# [Work item]
Please write out word for word the opening lines of the material, including the line with "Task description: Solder" as the last.

--------------------------------

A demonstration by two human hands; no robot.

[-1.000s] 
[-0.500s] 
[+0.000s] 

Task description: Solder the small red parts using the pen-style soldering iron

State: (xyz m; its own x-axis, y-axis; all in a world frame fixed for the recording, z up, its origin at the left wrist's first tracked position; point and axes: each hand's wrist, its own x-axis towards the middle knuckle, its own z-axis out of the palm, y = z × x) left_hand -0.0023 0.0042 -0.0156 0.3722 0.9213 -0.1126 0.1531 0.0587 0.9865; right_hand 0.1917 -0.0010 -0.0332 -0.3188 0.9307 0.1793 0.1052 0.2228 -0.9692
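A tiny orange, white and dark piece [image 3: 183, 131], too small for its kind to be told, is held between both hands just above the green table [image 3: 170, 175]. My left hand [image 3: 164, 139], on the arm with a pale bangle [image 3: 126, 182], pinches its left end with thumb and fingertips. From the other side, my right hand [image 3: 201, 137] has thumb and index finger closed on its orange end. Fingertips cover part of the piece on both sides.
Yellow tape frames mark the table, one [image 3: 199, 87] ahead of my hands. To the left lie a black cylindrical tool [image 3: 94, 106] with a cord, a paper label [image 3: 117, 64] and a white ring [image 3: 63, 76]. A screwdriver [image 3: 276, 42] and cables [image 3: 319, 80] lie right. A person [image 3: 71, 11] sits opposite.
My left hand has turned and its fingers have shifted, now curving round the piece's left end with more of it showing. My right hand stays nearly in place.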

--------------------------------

# [Result]
A demonstration by two human hands; no robot.

[-1.000s] 
[-0.500s] 
[+0.000s] 

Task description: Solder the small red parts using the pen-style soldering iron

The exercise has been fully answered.